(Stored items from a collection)
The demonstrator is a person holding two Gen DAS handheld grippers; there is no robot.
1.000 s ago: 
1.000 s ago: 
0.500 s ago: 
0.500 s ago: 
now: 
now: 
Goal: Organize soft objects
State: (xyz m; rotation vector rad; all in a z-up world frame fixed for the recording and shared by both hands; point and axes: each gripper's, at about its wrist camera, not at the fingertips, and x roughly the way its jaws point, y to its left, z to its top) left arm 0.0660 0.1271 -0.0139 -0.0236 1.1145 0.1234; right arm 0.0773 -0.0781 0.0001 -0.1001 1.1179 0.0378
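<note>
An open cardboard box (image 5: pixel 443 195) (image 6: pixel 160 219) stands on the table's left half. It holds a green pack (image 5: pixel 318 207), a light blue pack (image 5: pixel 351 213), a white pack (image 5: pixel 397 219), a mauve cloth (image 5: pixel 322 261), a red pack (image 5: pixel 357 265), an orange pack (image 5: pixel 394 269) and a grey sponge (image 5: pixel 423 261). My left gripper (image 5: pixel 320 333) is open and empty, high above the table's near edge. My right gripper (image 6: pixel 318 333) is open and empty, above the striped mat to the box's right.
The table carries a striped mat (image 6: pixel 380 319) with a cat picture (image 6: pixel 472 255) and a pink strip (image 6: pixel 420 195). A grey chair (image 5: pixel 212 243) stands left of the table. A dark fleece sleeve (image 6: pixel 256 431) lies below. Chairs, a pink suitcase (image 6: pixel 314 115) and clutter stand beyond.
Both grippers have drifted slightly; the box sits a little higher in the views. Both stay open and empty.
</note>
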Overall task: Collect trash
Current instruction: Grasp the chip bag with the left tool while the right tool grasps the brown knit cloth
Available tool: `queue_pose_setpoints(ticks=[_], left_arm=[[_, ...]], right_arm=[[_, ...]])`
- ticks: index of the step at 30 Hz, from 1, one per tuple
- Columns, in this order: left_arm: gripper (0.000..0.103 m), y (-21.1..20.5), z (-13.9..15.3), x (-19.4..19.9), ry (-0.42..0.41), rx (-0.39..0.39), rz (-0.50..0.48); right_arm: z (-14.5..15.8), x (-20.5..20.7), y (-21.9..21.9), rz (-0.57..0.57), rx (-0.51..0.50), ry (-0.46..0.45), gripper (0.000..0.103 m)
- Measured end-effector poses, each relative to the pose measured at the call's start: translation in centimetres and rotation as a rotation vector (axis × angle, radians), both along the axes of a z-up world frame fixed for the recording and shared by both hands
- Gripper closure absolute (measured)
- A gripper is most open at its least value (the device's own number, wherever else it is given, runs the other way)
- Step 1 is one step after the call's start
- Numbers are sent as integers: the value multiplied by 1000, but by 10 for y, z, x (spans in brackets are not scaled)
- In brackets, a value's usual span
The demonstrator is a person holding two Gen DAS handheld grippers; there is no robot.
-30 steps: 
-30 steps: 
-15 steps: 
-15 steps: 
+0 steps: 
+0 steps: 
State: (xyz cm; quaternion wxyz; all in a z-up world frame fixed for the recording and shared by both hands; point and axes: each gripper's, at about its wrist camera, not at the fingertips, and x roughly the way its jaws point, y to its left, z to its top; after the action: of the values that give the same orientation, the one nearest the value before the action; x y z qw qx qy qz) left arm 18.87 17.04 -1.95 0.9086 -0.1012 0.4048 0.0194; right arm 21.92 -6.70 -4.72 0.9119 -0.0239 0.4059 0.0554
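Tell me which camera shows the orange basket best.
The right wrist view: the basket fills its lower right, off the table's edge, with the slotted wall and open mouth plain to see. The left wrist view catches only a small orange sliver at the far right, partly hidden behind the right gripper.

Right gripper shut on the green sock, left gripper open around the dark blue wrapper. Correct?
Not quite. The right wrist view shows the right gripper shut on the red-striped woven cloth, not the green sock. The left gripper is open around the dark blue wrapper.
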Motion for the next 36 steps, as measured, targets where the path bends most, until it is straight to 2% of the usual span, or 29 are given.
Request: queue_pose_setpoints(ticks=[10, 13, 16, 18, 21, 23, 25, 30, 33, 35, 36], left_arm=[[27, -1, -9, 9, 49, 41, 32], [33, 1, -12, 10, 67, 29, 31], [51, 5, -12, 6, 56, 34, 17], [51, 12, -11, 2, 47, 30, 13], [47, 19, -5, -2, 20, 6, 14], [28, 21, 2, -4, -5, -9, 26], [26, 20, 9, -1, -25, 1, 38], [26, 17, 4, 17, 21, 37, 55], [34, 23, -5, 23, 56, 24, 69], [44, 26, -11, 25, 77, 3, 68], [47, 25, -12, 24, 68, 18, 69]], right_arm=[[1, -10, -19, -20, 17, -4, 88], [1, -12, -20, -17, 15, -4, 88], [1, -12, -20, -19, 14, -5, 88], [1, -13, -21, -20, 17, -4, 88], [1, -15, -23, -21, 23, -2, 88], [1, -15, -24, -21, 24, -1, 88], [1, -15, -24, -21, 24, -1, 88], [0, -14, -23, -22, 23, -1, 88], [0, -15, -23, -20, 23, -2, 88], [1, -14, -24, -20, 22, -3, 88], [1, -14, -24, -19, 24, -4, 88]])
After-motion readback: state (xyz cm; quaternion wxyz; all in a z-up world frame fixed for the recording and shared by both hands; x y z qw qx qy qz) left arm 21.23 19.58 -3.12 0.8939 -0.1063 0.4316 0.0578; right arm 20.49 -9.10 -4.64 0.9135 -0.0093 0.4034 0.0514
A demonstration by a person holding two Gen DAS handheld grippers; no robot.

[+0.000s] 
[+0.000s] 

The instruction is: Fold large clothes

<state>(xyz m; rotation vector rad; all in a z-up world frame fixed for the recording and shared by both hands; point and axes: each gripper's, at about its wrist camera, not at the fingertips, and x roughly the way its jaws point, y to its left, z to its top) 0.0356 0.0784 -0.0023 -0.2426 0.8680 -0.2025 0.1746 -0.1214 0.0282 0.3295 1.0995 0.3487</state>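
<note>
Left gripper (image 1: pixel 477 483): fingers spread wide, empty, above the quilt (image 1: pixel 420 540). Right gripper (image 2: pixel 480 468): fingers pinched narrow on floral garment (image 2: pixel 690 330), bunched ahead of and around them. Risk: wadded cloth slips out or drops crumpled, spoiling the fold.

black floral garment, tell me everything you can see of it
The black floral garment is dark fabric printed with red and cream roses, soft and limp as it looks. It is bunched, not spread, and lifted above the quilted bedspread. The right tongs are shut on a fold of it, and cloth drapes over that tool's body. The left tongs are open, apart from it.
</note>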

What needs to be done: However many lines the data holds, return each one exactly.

Answer for this exercise:
The demonstrator is a person holding two Gen DAS handheld grippers; there is no robot.
1.000 s ago: 
1.000 s ago: 
0.500 s ago: 
0.500 s ago: 
now: 
now: 
Goal: Organize soft objects
State: (xyz m; rotation vector rad; all in a z-up world frame fixed for the recording and shared by both hands; point and axes: each gripper's, at about its wrist camera, not at the fingertips, and x roughly the way its jaws point, y to its left, z to its top) left arm 0.0660 0.1271 -0.0139 -0.0236 1.1145 0.1234; right arm 0.0773 -0.0781 0.0001 -0.1001 1.1179 0.0378
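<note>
An open cardboard box (image 5: pixel 443 195) (image 6: pixel 160 219) stands on the table's left half. It holds a green pack (image 5: pixel 318 207), a light blue pack (image 5: pixel 351 213), a white pack (image 5: pixel 397 219), a mauve cloth (image 5: pixel 322 261), a red pack (image 5: pixel 357 265), an orange pack (image 5: pixel 394 269) and a grey sponge (image 5: pixel 423 261). My left gripper (image 5: pixel 320 333) is open and empty, high above the table's near edge. My right gripper (image 6: pixel 318 333) is open and empty, above the striped mat to the box's right.
The table carries a striped mat (image 6: pixel 380 319) with a cat picture (image 6: pixel 472 255) and a pink strip (image 6: pixel 420 195). A grey chair (image 5: pixel 212 243) stands left of the table. A dark fleece sleeve (image 6: pixel 256 431) lies below. Chairs, a pink suitcase (image 6: pixel 314 115) and clutter stand beyond.
Both grippers have drifted slightly; the box sits a little higher in the views. Both stay open and empty.
</note>
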Overall task: Collect trash
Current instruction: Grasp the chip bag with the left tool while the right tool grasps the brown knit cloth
Available tool: `queue_pose_setpoints(ticks=[_], left_arm=[[_, ...]], right_arm=[[_, ...]])`
- ticks: index of the step at 30 Hz, from 1, one per tuple
- Columns, in this order: left_arm: gripper (0.000..0.103 m), y (-21.1..20.5), z (-13.9..15.3), x (-19.4..19.9), ry (-0.42..0.41), rx (-0.39..0.39), rz (-0.50..0.48); right_arm: z (-14.5..15.8), x (-20.5..20.7), y (-21.9..21.9), rz (-0.57..0.57), rx (-0.51..0.50), ry (-0.46..0.45), gripper (0.000..0.103 m)
- Measured end-effector poses, each relative to the pose measured at the call's start: translation in centimetres and rotation as a rotation vector (axis × angle, radians), both along the axes of a z-up world frame fixed for the recording and shared by both hands
- Gripper closure absolute (measured)
- A gripper is most open at its least value (the device's own number, wherever else it is given, runs the other way)
- Step 1 is one step after the call's start
- Numbers are sent as integers: the value multiplied by 1000, but by 10 for y, z, x (spans in brackets are not scaled)
- In brackets, a value's usual span
The demonstrator is a person holding two Gen DAS handheld grippers; there is no robot.
-30 steps: 
-30 steps: 
-15 steps: 
-15 steps: 
+0 steps: 
+0 steps: 
State: (xyz cm; quaternion wxyz; all in a z-up world frame fixed for the recording and shared by both hands; point and axes: each gripper's, at about its wrist camera, not at the fingertips, and x roughly the way its jaws point, y to its left, z to its top; after the action: of the values that give the same orientation, the one nearest the value before the action; x y z qw qx qy qz) left arm 18.87 17.04 -1.95 0.9086 -0.1012 0.4048 0.0194; right arm 21.92 -6.70 -4.72 0.9119 -0.0239 0.4059 0.0554
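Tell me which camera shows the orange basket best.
The right wrist view: the basket fills its lower right, off the table's edge, with the slotted wall and open mouth plain to see. The left wrist view catches only a small orange sliver at the far right, partly hidden behind the right gripper.

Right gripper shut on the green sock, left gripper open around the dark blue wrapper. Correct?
Not quite. The right wrist view shows the right gripper shut on the red-striped woven cloth, not the green sock. The left gripper is open around the dark blue wrapper.
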Motion for the next 36 steps, as measured, targets where the path bends most, until it is straight to 2% of the usual span, or 29 are given.
Request: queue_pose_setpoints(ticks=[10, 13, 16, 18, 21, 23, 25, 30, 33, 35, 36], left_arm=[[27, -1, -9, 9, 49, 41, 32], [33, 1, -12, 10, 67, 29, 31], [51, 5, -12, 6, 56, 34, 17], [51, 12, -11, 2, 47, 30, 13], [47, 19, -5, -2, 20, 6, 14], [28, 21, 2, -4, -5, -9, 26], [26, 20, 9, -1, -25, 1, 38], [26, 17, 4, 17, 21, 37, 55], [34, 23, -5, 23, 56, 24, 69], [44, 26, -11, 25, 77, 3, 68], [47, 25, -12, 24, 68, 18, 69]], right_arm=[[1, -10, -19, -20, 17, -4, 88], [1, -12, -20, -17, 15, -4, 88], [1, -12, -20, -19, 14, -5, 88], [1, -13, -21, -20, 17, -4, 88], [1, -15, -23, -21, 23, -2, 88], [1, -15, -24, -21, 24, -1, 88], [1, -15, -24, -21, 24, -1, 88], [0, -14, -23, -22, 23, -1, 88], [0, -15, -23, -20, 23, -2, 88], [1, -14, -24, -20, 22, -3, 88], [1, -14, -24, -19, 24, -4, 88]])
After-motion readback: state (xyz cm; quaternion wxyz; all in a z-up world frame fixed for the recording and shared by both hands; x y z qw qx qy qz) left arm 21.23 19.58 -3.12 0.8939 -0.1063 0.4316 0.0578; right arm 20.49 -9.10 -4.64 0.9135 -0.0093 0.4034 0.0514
A demonstration by a person holding two Gen DAS handheld grippers; no robot.

[+0.000s] 
[+0.000s] 

The instruction is: Fold large clothes

<state>(xyz m; rotation vector rad; all in a z-up world frame fixed for the recording and shared by both hands; point and axes: each gripper's, at about its wrist camera, not at the fingertips, and x roughly the way its jaws point, y to its left, z to its top) 0.0356 0.0784 -0.0023 -0.2426 0.8680 -0.2025 0.1746 -0.1214 0.0282 0.3295 1.0995 0.3487</state>
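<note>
Left gripper (image 1: pixel 477 483): fingers spread wide, empty, above the quilt (image 1: pixel 420 540). Right gripper (image 2: pixel 480 468): fingers pinched narrow on floral garment (image 2: pixel 690 330), bunched ahead of and around them. Risk: wadded cloth slips out or drops crumpled, spoiling the fold.

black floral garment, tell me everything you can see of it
The black floral garment is dark fabric printed with red and cream roses, soft and limp as it looks. It is bunched, not spread, and lifted above the quilted bedspread. The right tongs are shut on a fold of it, and cloth drapes over that tool's body. The left tongs are open, apart from it.
</note>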

What this exercise required has been given in full.